We are given a bipartite graph *G=(F,C;E)*
where *F* is the set of *facilities* and *C* is the set of
*cities* (aka customers). Let *f(i)* be a cost of
opening the facility *i* and *c(i,j)* be the cost of connecting
facility *i* to city *j*. The connection costs satisfy the
triangle inequality. The problem is to find a subset *I ⊆
F* of facilities that should be opened, and a function φ:C
-> I assigning (connecting) cities to open facilities in such a way that
a total cost of opening the facilities and connecting the cities is
minimized.

Let *y(i)* be an indicator variable
equal to 1 iff facility *i* is open and 0 otherwise. Let *x(i,j)* be an
indicator variable equal to 1 iff facility *i* is connected to city *j* and 0 otherwise.
Consider the following integer program for the problem

minimize ∑_{i,j} c(i,j)x(i,j) + ∑_{i} f(i)y(i)

∑_{i ∈ F} x(i,j) ≥ 1 j∈ C

y(i)-x(i,j) ≥ 0 i ∈ F, j∈ C

x(i,j),y(i) ∈ {0,1} i ∈ F, j∈ C

The LP-relaxation of the program is

minimize ∑_{i,j} c(i,j)x(i,j) + ∑_{i} f(i)y(i)

∑_{i ∈ F} x(i,j) ≥ 1 j∈ C

y(i)-x(i,j) ≥ 0 i ∈ F, j∈ C

x(i,j),y(i) ≥ 0 i ∈ F, j∈ C

The dual program is

maxizmize ∑_{j ∈ C} α_{j}

α_{j} - β_{ij} ≤ c(i,j) i ∈ F, j∈ C

∑_{j ∈ C} β_{ij} ≤ f(i) i ∈ F

α_{j}, β_{ij} ≥ 0 j∈ C, i ∈ F

Algorithm runs in 2 phases. In the first phase we open some facilities temporarily; in the second phase we shut some of them down.

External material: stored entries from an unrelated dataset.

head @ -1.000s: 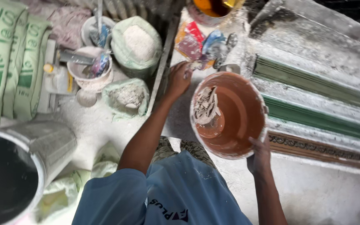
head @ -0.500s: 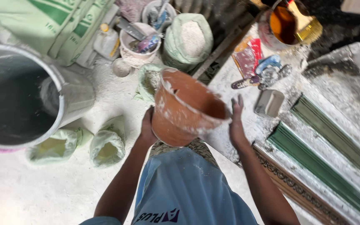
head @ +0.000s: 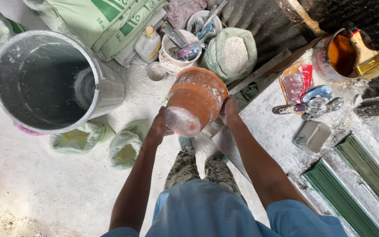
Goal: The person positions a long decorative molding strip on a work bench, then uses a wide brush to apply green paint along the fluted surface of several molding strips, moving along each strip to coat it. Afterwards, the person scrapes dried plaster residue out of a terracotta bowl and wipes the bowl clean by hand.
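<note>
Largest item: grey metal drum (head: 44,81), far left, lying tipped so its mouth faces up toward me; interior dark, looks empty. Behind it, stacked green-and-white sacks (head: 110,22) lean against the far wall, kept out of the walking space.

Work board (head: 277,131), right side, dusted white. 2 green moulding strips (head: 352,188) lie along its near-right edge, parallel, apparently set aside flat.

Orange bowl (head: 194,105): I hold it in the air at centre, between the drum and the board, above my knees. It is tilted so its powder-smeared base points toward me and its mouth faces away and down. My left hand (head: 158,127) cups the lower left wall near the base; my right hand (head: 231,110) presses flat on the right wall. Both hands closed against the bowl, 1 per side, which steadies a round, dusty vessel at this tilt.

Open sack of white powder (head: 233,52), just beyond the bowl, top rolled down for reach. Left of it, a white tub (head: 180,48) packed with tools, and a small plastic bottle (head: 148,44).

Paint pot (head: 336,55), far right, orange liquid inside, with a yellow-ferruled brush (head: 365,55) resting across its rim.

2 small green bags (head: 104,142) on the floor, near left of the bowl.

Smallest: scrapers (head: 312,105) and a white sanding block (head: 312,135) on the board.
</note>
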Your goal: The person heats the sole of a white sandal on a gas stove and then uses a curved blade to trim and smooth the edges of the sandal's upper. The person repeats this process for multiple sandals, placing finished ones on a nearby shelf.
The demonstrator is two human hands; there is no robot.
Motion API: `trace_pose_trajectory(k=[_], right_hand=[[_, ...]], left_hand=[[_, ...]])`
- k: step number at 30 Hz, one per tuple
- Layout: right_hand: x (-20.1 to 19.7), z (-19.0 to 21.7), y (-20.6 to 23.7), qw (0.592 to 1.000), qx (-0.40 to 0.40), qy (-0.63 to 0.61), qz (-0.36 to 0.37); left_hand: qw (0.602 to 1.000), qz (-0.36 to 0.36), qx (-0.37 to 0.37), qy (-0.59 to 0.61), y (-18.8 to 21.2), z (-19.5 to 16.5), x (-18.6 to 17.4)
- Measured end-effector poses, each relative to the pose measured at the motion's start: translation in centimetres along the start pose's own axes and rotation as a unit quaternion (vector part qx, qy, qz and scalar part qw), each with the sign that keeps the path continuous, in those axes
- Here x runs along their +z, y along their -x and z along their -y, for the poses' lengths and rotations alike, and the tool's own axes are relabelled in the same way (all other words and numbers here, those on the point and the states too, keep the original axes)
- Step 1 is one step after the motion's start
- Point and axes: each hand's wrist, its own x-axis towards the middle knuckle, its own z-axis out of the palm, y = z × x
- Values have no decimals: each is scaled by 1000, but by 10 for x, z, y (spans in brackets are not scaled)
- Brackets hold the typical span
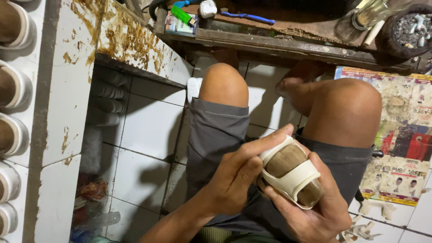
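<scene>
A small white sandal (290, 173) with cream straps sits on a brown wooden shoe form, held over my lap. My left hand (236, 177) wraps its heel end, the thumb lying along the upper rim. My right hand (315, 211) cups it from below and the toe side, with the fingers curled around the sole. Both hands are over my grey shorts (216, 135), between my bare knees.
A tiled ledge at the left carries a row of white sandals on forms (11, 94). A worn wooden bench (288, 38) ahead holds a green lighter, blue pliers, a glass and an ashtray. Printed paper sheets (405, 135) and loose white straps (369, 216) lie on the floor at right.
</scene>
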Motion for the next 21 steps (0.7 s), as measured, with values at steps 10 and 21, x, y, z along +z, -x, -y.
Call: trace_pose_trajectory(k=[10, 21], right_hand=[[-41, 1, -53, 959, -238, 90, 123], [-106, -9, -58, 790, -454, 252, 325]], left_hand=[[992, -59, -71, 81, -33, 0, -5], [880, 138, -366, 271, -5, 6, -13]])
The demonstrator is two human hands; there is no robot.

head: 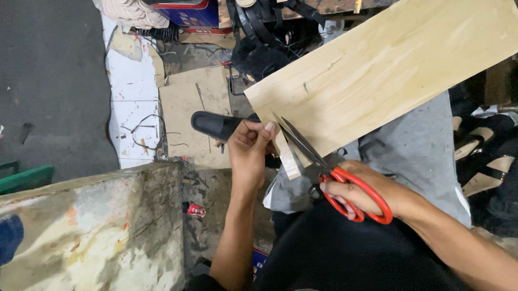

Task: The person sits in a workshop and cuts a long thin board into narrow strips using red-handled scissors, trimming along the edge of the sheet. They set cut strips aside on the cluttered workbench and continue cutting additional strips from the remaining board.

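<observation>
One tan sheet [394, 60] lies across the person's lap, with one pair of red-handled scissors [335, 177] cutting its lower-left edge. Right hand [358, 191] grips the scissor handles; left hand [249, 151] pinches a cut strip [286, 156] just left of the blades. One black sandal [212, 125] lies beyond the sheet's corner.

Evenly lit from overhead, bright on the pale sheet [394, 60], dim at the dark floor [38, 78] and right edge. Sharp mid-frame, slightly soft and stretched toward corners; no glare.
</observation>
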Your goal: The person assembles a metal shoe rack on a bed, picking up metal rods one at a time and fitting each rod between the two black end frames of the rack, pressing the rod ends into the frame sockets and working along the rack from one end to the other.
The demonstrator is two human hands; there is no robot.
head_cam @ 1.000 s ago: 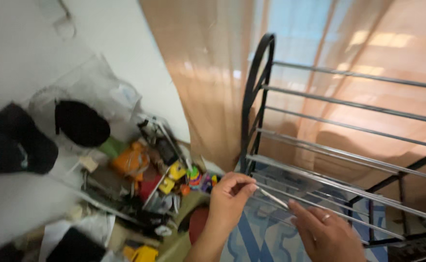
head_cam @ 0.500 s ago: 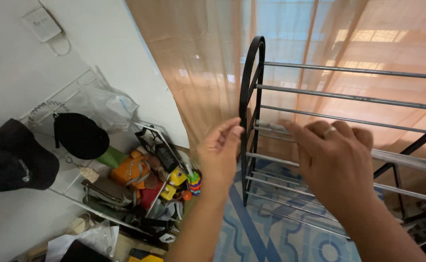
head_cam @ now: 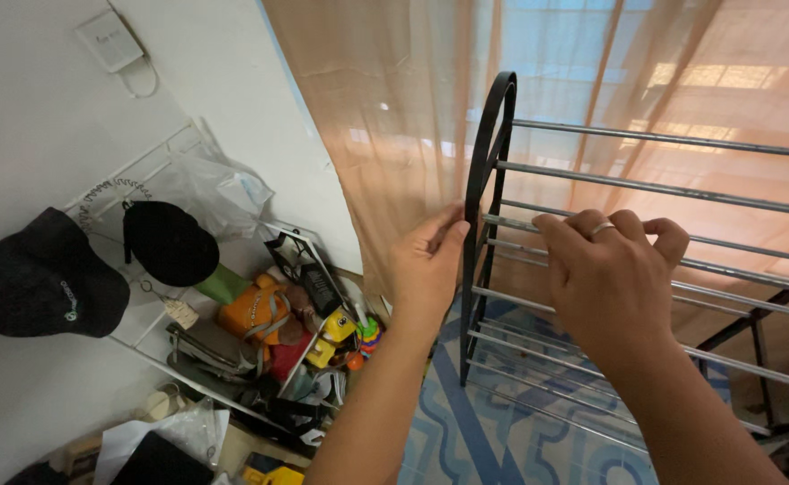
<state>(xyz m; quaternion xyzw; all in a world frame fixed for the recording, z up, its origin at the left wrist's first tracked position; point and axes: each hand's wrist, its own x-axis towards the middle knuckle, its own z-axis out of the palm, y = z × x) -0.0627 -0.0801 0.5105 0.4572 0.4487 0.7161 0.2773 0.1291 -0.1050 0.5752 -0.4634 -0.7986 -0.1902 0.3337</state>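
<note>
Gripping the black end frame point(head_cam: 482, 189) of the shoe rack point(head_cam: 664, 296), the left hand point(head_cam: 426, 265) pinches narrowly around that upright, thumb on the near face. The right hand point(head_cam: 605, 274) sits just to the right of the frame, fingers curled over one of the thin metal rails point(head_cam: 727, 193) (a ring shows on one finger). The rack stands on the patterned blue floor point(head_cam: 466, 440), in front of a sheer orange curtain point(head_cam: 394, 117). It looks light and stiff, its bare rails probably slick, so the arched frame seems the surer hold. Left of the frame, a white wire shelf point(head_cam: 143, 180) carries two black caps point(head_cam: 44, 274) and a jumble of toys point(head_cam: 322, 332).
</note>
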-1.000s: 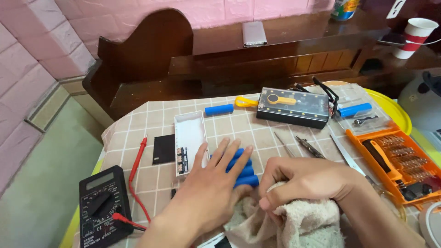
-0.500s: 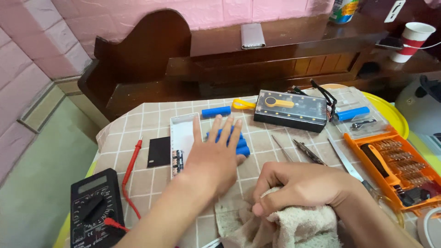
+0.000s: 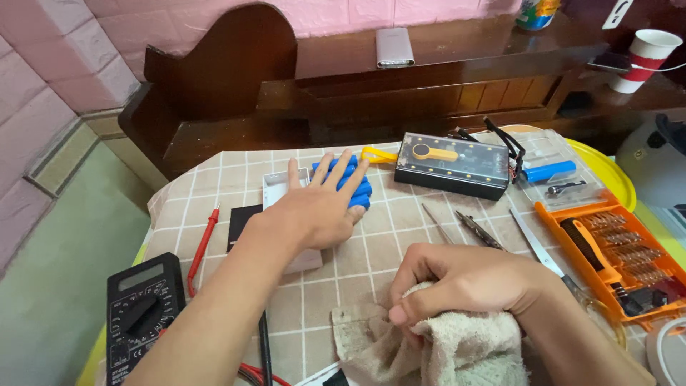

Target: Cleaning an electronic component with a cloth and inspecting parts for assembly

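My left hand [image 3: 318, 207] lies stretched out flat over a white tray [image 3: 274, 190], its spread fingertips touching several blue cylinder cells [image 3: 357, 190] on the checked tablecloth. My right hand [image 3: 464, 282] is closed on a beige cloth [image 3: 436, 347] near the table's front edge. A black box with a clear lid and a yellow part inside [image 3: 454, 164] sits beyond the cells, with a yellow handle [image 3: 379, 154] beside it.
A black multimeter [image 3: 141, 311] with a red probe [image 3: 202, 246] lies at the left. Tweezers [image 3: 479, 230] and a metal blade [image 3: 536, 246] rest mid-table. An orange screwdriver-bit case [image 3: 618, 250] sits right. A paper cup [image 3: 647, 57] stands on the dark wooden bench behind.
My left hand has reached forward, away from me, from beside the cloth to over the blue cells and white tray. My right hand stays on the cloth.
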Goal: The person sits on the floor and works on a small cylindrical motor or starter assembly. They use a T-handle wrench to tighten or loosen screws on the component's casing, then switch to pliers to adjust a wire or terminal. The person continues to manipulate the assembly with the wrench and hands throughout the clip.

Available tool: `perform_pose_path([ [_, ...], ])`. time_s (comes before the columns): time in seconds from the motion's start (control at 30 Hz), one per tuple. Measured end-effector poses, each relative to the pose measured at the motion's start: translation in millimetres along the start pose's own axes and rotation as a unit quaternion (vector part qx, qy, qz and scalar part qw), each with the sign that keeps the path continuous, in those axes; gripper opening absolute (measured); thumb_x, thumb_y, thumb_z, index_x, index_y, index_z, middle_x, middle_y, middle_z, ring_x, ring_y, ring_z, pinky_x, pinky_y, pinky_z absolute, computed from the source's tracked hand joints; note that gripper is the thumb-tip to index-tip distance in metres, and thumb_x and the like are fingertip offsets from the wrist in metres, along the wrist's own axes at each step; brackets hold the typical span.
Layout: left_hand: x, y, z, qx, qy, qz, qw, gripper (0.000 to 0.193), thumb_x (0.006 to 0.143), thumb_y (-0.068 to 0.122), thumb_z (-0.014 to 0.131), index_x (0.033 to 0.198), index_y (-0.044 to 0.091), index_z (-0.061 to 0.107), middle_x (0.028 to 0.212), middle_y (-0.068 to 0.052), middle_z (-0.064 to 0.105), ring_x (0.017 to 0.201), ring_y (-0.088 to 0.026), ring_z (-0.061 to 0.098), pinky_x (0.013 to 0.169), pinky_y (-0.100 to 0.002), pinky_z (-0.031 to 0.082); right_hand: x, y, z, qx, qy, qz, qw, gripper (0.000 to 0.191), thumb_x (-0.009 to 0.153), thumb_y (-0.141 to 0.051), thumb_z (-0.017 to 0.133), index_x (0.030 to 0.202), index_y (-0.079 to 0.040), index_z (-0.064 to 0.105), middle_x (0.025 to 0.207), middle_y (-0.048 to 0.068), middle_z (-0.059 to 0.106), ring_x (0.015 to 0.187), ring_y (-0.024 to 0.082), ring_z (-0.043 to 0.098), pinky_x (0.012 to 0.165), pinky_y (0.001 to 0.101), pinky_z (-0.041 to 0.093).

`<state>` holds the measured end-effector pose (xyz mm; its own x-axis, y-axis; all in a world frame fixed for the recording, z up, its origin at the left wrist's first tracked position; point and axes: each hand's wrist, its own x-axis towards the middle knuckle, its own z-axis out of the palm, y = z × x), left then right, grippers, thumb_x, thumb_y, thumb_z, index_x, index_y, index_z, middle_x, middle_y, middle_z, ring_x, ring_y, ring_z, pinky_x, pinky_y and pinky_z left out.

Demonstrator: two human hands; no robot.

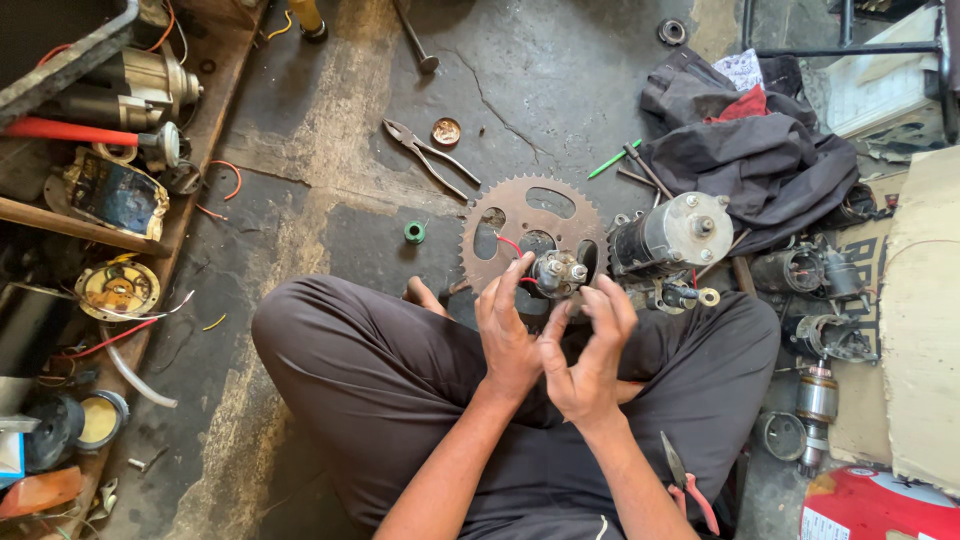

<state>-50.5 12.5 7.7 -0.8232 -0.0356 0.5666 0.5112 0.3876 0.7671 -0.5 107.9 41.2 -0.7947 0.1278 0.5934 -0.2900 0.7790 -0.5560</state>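
Hands on small solenoid-type part with red wires, held above lap.
Left hand [507, 335] grip closed on the metal part [556, 273], fingertips pinching its near side; right hand [592, 350] grip half open, fingers curled just beside it, contact unclear. Best to steady the body with the left and keep the red wires [512, 245] untwisted. Both palms face in, wrists close together, forearms rising from crossed legs. Sprocket [533, 240] lies on floor [330, 160] behind, starter motor [668, 236] beside, pliers [430, 156] farther.

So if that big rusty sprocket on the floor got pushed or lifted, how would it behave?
The sprocket looks like stiff metal, probably heavy for its thinness. Lying flat on the concrete floor, it would likely scrape rather than roll. Its teeth might snag fingers.
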Motion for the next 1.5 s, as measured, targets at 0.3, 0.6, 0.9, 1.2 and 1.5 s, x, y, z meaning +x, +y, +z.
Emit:
perform_pose_path([
  [0.3, 30, 14, -22, -0.029, -0.088, -0.084, 0.992, 0.105, 0.077, 0.029, 0.091, 0.158, 0.001, 0.030, 0.144, -0.013, 0.062, 0.125, -0.034, 0.058, 0.110, -0.045, 0.041, -22, 2, -27, 0.136, 0.014, 0.089, 0.987, 0.067, 0.093, -0.007, 0.069, 0.149, 0.001, 0.035, 0.144, 0.021, 0.048, 0.124, 0.029, 0.057, 0.102, 0.0366, 0.049],
  [0.6, 59, 19, -74, -0.128, -0.078, -0.137, 0.979, 0.019, 0.091, 0.014, 0.076, 0.108, 0.006, 0.073, 0.131, -0.014, 0.068, 0.119, -0.026, 0.063, 0.105, -0.038, 0.044, -55, 14, -61, 0.197, -0.040, 0.212, 0.956, 0.016, 0.103, -0.009, 0.055, 0.089, -0.001, 0.057, 0.079, 0.005, 0.066, 0.066, 0.010, 0.059, 0.063, 0.0239, 0.051],
  [0.9, 65, 0, -88, -0.066, -0.166, -0.239, 0.954, 0.034, 0.091, 0.034, 0.076, 0.088, 0.003, 0.061, 0.119, -0.007, 0.071, 0.099, -0.023, 0.052, 0.091, -0.035, 0.044, -25, 9, -68, 0.213, -0.109, 0.251, 0.938, 0.024, 0.102, -0.010, 0.057, 0.080, 0.001, 0.062, 0.071, 0.004, 0.064, 0.065, 0.012, 0.060, 0.062, 0.0248, 0.050],
  [1.2, 112, -26, -56, 0.029, -0.380, 0.090, 0.920, 0.080, 0.056, 0.046, 0.092, 0.126, 0.016, 0.067, 0.152, -0.010, 0.050, 0.151, -0.048, 0.026, 0.121, -0.060, 0.020, -15, 18, -57, 0.186, -0.162, 0.228, 0.942, 0.008, 0.092, -0.008, 0.067, 0.092, 0.000, 0.067, 0.080, 0.007, 0.068, 0.071, 0.016, 0.066, 0.068, 0.0267, 0.052],
  [1.5, 101, -41, -39, 0.016, -0.386, 0.092, 0.918, 0.069, 0.059, 0.043, 0.093, 0.119, 0.018, 0.071, 0.144, -0.003, 0.059, 0.147, -0.045, 0.036, 0.122, -0.058, 0.022, -51, 35, -44, 0.104, -0.141, 0.267, 0.948, 0.027, 0.089, -0.010, 0.073, 0.114, -0.003, 0.067, 0.103, 0.010, 0.069, 0.089, 0.017, 0.069, 0.078, 0.0281, 0.054],
])
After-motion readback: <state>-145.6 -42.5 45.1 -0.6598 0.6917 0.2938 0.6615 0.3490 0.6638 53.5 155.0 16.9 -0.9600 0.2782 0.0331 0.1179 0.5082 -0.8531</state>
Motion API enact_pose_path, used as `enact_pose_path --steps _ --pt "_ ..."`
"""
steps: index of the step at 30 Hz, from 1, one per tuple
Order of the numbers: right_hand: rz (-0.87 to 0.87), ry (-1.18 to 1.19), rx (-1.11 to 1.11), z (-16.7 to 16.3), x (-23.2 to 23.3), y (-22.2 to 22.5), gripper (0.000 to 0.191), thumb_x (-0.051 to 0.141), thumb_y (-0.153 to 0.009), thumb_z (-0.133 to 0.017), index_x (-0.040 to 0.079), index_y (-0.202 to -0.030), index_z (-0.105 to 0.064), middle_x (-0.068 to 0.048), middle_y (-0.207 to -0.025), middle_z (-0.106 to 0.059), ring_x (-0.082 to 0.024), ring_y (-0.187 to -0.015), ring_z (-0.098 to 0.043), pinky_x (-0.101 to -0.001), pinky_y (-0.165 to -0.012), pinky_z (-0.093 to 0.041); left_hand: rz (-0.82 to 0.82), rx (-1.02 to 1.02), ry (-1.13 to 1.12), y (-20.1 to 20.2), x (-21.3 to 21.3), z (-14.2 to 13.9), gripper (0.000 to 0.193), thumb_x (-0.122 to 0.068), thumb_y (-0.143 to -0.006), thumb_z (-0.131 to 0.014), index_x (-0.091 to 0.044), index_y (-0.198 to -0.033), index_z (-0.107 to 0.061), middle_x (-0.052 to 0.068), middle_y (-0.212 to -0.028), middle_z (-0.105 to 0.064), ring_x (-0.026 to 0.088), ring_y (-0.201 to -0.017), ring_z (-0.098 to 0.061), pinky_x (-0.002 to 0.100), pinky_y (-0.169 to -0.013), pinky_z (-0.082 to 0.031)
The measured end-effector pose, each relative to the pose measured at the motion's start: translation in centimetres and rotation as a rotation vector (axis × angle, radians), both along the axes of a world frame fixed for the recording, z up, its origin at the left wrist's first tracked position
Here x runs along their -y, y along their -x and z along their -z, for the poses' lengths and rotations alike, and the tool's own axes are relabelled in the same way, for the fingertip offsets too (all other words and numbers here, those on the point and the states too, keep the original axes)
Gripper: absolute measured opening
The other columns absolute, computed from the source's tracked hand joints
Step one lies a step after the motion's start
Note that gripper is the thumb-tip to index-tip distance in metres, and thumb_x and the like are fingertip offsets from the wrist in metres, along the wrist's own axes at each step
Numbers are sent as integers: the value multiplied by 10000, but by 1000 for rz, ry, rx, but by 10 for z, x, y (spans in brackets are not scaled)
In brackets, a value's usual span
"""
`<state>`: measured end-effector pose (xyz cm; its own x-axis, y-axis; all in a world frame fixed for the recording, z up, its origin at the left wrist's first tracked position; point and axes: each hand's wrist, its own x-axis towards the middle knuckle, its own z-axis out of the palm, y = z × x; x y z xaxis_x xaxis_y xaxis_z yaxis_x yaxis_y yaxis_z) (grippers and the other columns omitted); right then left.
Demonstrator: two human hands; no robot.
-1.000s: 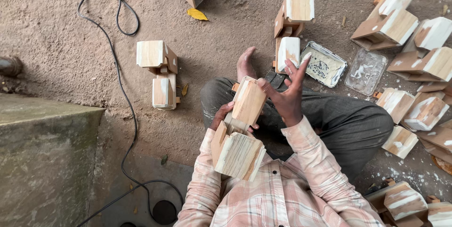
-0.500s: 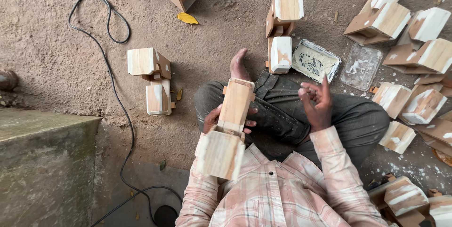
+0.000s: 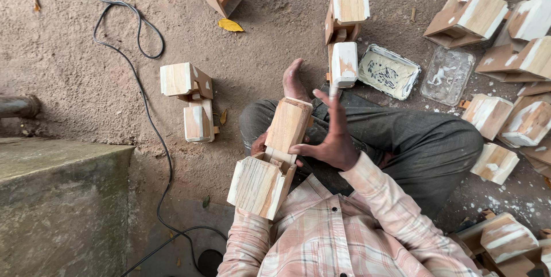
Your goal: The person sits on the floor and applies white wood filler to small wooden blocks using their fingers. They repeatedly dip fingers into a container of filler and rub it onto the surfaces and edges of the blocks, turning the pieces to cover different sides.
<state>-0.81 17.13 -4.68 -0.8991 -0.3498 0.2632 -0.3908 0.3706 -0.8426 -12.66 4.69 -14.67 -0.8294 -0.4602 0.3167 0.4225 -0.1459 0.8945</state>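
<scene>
Item: wooden piece (image 3: 274, 156), two joined blocks, pale faces. It is being held above the lap of a person seated on the dirt floor (image 3: 86, 36).

Left hand (image 3: 261, 142): mostly hidden under the piece; it is being used as a support from below, fingers seemingly wrapped around the narrow middle.

Right hand (image 3: 330, 139): fingers are being held spread and open, thumb touching the upper block's side; nothing is being clasped.

Surroundings: a tray of white filler (image 3: 387, 72) and a clear lid (image 3: 447, 76) are lying just beyond the knee. Similar pieces (image 3: 189, 99) are lying to the left, with more stacked along the right edge (image 3: 505, 30). A black cable (image 3: 143, 110) is trailing left of the leg, beside a concrete step (image 3: 57, 208).

Risk, as judged: with one hand bearing the load, the piece could be tipped off the lap. The tray could be knocked by a swung elbow.

Room: open floor is being left toward the upper left; the right side is crowded.
</scene>
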Motion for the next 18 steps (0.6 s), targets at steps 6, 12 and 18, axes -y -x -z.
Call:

We want the dual solution to be as large as
possible. This motivates the following approach. We start from
α_{i}, β_{ij} = 0 for all *i,j*, and raise the variables α_{j} gradually.
When α_{j} = c(i,j) for some edge *(i,j)*, the algorithm will
declare this edge to be *tight*. From now on to keep the
solution feasible we will have to raise variable β_{ij}. We
will say that an edge *(i,j)* is *special* if β_{ij} >
0.

Facility *i* is paid for if ∑_{j} β_{ij}=f(i). If a facilities *i* is paid for, it is opened temporarily,
and unconnected cities
with tight edges are connected (assigned) to *i*. The facility *i*
is a *connecting witness* for those cities. In the future if
an edge connecting a temporarily open facility *i* and a city *j*
gets tight we connect facility *i* to *j*, and *i* becomes the
connecting witness (note that in this case β_{ij} = 0 and
the edge is not special). The first phase terminates when all
cities get connected.

Note that in the first phase, a city might have paid for opening a facility it is not connected to. In the next phase we ensure that a city only pays for opening facility it is eventually connected to. (Can you find an example that shows that the second phase is really needed - that is - the algorithm is not a 3-approximation algorithm w/o the second phase. How bad can the approximation ratio get without the second phase?)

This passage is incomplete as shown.